**AIM OF THE EXERCISE**: For the material below, output exactly the span from the line with "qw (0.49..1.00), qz" to the line with "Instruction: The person", including both, and nothing besides.

**DATA BELOW**:
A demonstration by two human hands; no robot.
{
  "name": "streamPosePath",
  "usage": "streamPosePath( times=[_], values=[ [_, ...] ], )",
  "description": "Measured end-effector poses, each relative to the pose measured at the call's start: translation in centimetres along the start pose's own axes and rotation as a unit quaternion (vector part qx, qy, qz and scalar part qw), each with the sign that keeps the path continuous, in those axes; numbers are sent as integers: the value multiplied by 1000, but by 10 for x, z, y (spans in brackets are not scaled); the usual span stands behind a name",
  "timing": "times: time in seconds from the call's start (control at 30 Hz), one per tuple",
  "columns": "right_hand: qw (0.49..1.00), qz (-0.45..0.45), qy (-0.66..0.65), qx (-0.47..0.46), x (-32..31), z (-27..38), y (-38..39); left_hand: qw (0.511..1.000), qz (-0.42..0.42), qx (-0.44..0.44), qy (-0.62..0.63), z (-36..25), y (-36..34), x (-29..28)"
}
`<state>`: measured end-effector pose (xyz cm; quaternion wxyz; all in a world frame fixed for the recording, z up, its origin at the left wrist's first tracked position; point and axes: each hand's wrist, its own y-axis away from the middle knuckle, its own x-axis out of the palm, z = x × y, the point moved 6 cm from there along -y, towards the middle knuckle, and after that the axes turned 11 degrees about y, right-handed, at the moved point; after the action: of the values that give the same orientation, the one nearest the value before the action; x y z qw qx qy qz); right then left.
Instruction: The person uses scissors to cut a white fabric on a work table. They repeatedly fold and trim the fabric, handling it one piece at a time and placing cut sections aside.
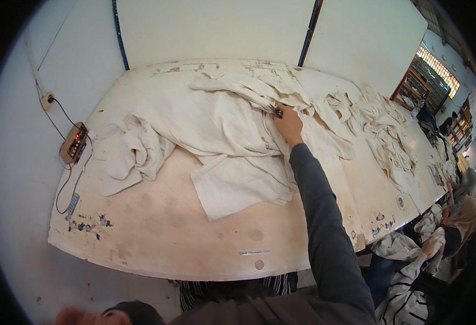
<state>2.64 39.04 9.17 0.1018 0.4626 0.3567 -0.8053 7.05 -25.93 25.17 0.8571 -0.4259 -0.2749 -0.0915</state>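
My right hand reaches out over a heap of cream cloth on the worn pale table, its fingers closed on a small metal tool with dark handles, apparently scissors or snips, among the upper folds. A bunched piece of the same cloth lies at the left, and a flatter flap hangs toward me below the middle. My left hand is low at the bottom left edge, blurred and partly out of frame, away from the cloth; what it holds, if anything, I cannot make out.
A power strip with cables sits at the table's left side by the wall, near a small remote. More cream cloth lies to the right. Beyond the right edge a co-worker sits among piled fabric. White boards stand behind the table.
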Motion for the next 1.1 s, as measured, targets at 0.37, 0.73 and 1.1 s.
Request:
streamPosePath(
  times=[0.37, 0.73, 1.1],
  values=[
    [816, 247, -422, -309, -122, 171, 227, 594, -344, -726, 49, 76, 243, -149],
    [829, 338, -422, -141, -72, 131, 266, 466, -216, -835, -197, 15, 235, -155],
    [907, -220, -279, -228, -245, 58, 44, 623, 283, -385, -619, 179, -8, -179]
  ],
)
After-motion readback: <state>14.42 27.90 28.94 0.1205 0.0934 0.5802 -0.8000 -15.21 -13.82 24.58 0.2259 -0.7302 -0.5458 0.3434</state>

**TASK RESULT**:
  "columns": "right_hand: qw (0.49..1.00), qz (-0.45..0.45), qy (-0.66..0.65), qx (-0.47..0.46), x (-32..31), z (-27..38), y (-38..39); left_hand: qw (0.511..1.000), qz (-0.42..0.42), qx (-0.44..0.44), qy (-0.62..0.63), z (-36..25), y (-36..34), x (-29..28)"
}
`<state>`: measured end-effector pose (xyz cm; quaternion wxyz; all in a world frame fixed for the recording, z up, its origin at the left wrist's first tracked position; point and axes: each hand's wrist, its own y-axis away from the middle knuckle, its own x-axis out of the palm, z = x × y, the point moved 6 cm from there along -y, towards the middle knuckle, and after that the axes turned 11 degrees about y, right-handed, at the moved point; after the action: of the values that give the same orientation, the one nearest the value before the action; x y z qw qx qy qz); right then left.
Instruction: The person uses scissors to cut a white fabric on a work table. They repeatedly fold and trim the fabric, handling it one piece at a time and placing cut sections aside.

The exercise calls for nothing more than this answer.